When Erez Safar, a producer, musician and DJ, sent his book to philosopher and author Deepak Chopra, he thought he might need a Hanukkah miracle to get a response. But he got more than he hoped for, and both will be in conversation in an online event titled “Conversations at The Intersection of Cutting Edge Science and Spirituality” on Dec. 22.

Safar, who founded the music label Shemspeed (The Sephardic Music Festival), and collaborated with everyone from Matisyahu to Balkan Beat Box, has thrown his hat into the literary ring with works that deal with elements of Kabbalah, Chassidut and spirituality in everyday lives.

He has released two out of the planned five books from his “Light of the Infinite” series.

“It’s always been a goal of mine to show Judaism as cool and accessible,” Safar told JNS. “I’ve thrown parties where thousands of people saw the culture of Judaism and with the passing of my mom and my ex-wife’s mother, I really felt it was time release books that dealt with Kabbalah and spirituality but at a level where anyone could access it and relate, regardless of their level of learning or prior knowledge.”

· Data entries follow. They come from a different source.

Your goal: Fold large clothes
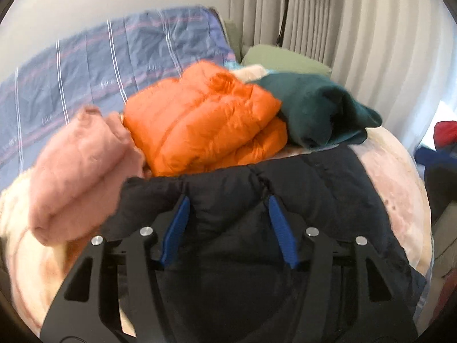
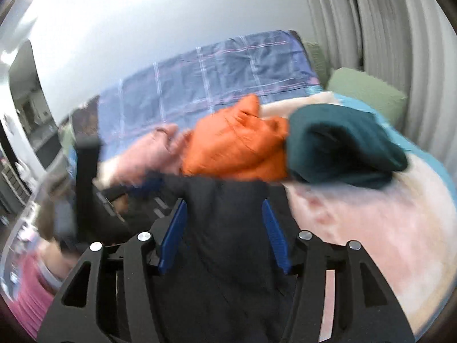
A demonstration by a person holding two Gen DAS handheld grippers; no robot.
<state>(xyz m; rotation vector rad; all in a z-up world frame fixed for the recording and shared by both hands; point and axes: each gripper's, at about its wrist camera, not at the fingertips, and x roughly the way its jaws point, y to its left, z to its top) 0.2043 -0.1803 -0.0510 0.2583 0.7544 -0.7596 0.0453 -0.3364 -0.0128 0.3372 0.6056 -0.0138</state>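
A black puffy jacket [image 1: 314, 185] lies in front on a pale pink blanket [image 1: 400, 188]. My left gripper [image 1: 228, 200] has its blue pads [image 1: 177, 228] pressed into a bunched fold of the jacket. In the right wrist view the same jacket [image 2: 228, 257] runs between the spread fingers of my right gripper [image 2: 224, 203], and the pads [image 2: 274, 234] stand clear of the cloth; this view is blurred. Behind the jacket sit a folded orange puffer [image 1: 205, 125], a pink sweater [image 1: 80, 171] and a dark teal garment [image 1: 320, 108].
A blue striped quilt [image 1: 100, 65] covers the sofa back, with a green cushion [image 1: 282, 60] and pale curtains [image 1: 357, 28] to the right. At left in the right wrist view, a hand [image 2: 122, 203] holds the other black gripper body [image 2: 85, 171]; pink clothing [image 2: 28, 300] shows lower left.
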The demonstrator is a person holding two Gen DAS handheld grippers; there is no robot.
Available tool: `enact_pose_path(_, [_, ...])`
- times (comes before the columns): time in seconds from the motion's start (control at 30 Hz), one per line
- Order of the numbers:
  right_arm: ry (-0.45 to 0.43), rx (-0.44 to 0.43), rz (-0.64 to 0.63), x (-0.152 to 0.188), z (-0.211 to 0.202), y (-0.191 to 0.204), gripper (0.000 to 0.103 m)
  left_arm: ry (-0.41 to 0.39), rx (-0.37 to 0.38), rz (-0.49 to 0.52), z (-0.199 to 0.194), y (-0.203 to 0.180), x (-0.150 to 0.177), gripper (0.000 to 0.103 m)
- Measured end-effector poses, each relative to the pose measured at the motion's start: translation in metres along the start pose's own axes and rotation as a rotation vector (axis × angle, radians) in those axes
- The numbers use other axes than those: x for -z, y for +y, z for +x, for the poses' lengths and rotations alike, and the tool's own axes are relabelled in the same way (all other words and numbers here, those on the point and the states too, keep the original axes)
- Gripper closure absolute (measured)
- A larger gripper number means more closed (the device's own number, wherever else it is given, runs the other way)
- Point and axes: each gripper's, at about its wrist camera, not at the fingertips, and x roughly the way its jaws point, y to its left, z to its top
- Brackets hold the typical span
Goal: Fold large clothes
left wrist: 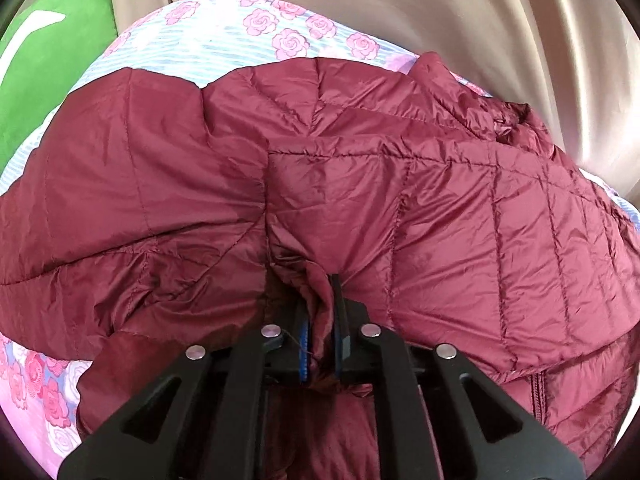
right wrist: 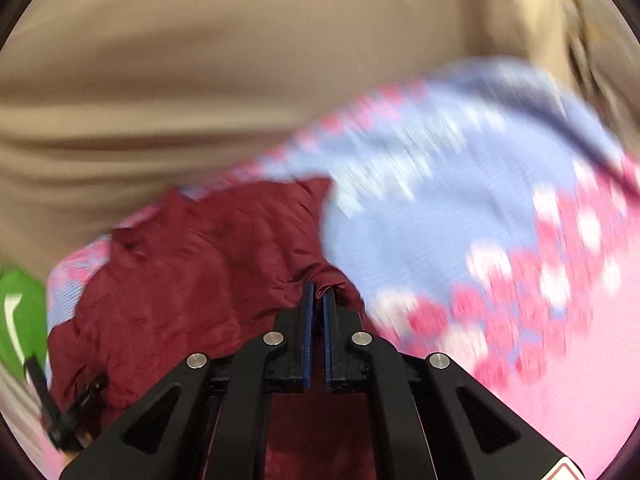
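Observation:
A maroon quilted puffer jacket lies spread on a floral bedsheet. My left gripper is shut on a bunched fold of the jacket near its lower edge, with fabric pinched between the blue pads. In the right wrist view, which is motion-blurred, the jacket lies to the left, and my right gripper is nearly closed on a thin edge of the jacket at its tips. The left gripper shows at the far lower left of the right wrist view.
A green cushion lies at the far left, also seen in the right wrist view. A beige curtain hangs behind the bed. The pink and blue sheet spreads to the right of the jacket.

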Motion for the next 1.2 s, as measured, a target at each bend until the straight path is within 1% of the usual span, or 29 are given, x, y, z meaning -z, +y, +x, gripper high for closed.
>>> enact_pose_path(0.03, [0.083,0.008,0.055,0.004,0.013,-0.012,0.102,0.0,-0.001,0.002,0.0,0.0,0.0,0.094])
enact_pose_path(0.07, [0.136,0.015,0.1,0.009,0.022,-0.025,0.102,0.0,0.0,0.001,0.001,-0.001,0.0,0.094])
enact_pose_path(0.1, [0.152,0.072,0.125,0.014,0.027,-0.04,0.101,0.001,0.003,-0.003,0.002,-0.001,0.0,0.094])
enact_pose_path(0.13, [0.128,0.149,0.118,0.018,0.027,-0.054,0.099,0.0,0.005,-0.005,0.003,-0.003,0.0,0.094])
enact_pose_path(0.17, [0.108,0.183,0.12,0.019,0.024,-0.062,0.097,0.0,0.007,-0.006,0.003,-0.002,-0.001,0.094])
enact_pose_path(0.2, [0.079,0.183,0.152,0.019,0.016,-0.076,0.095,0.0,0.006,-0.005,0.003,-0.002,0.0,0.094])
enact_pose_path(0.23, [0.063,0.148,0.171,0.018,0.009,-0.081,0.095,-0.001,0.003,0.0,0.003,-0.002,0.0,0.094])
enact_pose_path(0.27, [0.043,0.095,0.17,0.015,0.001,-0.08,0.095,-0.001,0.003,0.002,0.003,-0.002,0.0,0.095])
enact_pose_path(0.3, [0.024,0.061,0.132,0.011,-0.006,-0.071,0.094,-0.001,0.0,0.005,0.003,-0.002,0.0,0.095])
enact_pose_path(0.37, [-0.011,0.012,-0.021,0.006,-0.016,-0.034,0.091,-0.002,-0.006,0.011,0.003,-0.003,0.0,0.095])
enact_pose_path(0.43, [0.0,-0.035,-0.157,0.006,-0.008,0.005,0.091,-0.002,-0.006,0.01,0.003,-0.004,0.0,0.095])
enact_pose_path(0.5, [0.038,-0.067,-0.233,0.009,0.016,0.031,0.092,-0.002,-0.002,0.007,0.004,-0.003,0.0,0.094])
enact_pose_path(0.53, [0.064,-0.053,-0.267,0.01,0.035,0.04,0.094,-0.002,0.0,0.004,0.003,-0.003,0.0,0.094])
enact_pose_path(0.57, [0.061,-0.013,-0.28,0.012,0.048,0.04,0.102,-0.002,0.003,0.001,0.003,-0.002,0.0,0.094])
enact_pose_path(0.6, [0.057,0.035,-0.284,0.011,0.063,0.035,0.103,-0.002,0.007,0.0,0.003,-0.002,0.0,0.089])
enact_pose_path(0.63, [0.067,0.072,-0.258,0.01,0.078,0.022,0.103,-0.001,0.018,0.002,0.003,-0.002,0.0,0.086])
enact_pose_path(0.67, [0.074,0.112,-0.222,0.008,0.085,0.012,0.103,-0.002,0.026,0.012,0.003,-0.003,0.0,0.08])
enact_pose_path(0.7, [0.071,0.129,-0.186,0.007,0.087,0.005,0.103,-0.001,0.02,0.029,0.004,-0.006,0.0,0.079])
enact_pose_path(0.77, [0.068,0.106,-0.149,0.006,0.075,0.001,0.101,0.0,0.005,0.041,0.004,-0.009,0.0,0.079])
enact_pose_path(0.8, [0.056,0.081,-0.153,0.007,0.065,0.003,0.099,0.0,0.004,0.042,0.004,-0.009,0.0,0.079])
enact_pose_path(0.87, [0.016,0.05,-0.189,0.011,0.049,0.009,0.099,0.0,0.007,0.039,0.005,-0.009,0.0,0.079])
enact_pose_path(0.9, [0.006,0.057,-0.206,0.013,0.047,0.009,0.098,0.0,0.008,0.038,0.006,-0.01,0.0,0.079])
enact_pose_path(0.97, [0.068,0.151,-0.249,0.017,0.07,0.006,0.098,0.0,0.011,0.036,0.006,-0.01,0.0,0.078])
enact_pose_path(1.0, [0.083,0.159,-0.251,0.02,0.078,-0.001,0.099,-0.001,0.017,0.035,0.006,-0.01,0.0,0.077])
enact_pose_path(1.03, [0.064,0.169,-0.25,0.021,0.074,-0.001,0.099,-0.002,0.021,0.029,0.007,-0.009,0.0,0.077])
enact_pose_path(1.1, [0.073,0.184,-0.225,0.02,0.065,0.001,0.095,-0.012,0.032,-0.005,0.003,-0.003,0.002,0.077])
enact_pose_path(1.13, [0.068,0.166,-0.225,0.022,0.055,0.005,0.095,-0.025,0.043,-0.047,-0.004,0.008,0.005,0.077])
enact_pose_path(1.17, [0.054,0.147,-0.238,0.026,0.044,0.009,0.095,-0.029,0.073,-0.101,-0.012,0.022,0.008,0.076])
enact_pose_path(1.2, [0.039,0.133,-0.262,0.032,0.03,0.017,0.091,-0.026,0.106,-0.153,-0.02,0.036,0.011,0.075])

Safar said he was greatly inspired by the tzedakah and chesed (charity and loving-kindness) of two important women who passed away, his mother, Frida Levona bat Shalon and his ex-wife’s mother, Yehudis Chava bat Yakov Dov.

In his first book, “The Genesis of Light,” Safar delves into Kabbalistic teachings.

His most recent book, “The Exodus of Darkness,” notes that even the greatest of leaders, like Moses, had self doubt. Noting that the night before Martin Luther King Jr. was shot, much like Moses at the end of his life, he famously said, “I’ve seen the promised land. I may not get there with you. But I want you to know that tonight, we, as a people, will get to the promised land.”

While Moses never set foot in the land now called Israel and MLK Jr. didn’t get to witness all of the civil rights progress that occurred after his death, they both spread a belief that their people could be free.

The Los Angeles resident writes that it is incumbent upon people to break oppression, help the needy, and be kind and joyous always.

“I think especially after the pandemic, there are people who have lost loved ones or who are dealing with mental issues, or for a number of other reasons, people can feel really lonely,” Safar said. “I think the idea that we are all God’s children is helpful. When you are hurting, or lose someone you love, it’s not that there is any magic speech someone can tell you. It requires a deep introspection of who you are, an examination of what your goals are and the realization that you are not alone. I think we need to get away from a materialistic measurement where we may think we don’t have enough money and focus on the blessings we do have while getting back to the essentials of family, friendship and self-love—which strengthens all love.”

Safar, who has studied in numerous yeshivas, said he would like to give back based on the positivity he has received from his family as well as the co-workers and celebrities he has worked with.

“A lot of times from the outside looking in, we can think that everyone else’s life is perfect,” Safar said. “I think one of the easiest things to do is fall into patterns and that can be bad or good. When we are faced with hardships or obstacles, we can fall into a pattern of giving up, or feeling helpless, or we can reflect and allow for the pain, while transforming it where we see what choices we can make to positively impact not only our own lives, but the lives of others.”

Safar said of the event with Chopra, “It’s an honor to have the opportunity to spread light with a giant like Deepak. We have to remember the world is recreated at every moment we are able to choose good. Choose positivity and realize, as the Lubavitcher Rebbe said, ‘Darkness isn’t meant to be avoided. It’s meant to be transformed into light.’ And as Chopra writes about success and happiness, it occurs when we nurture the seeds of divinity within us.”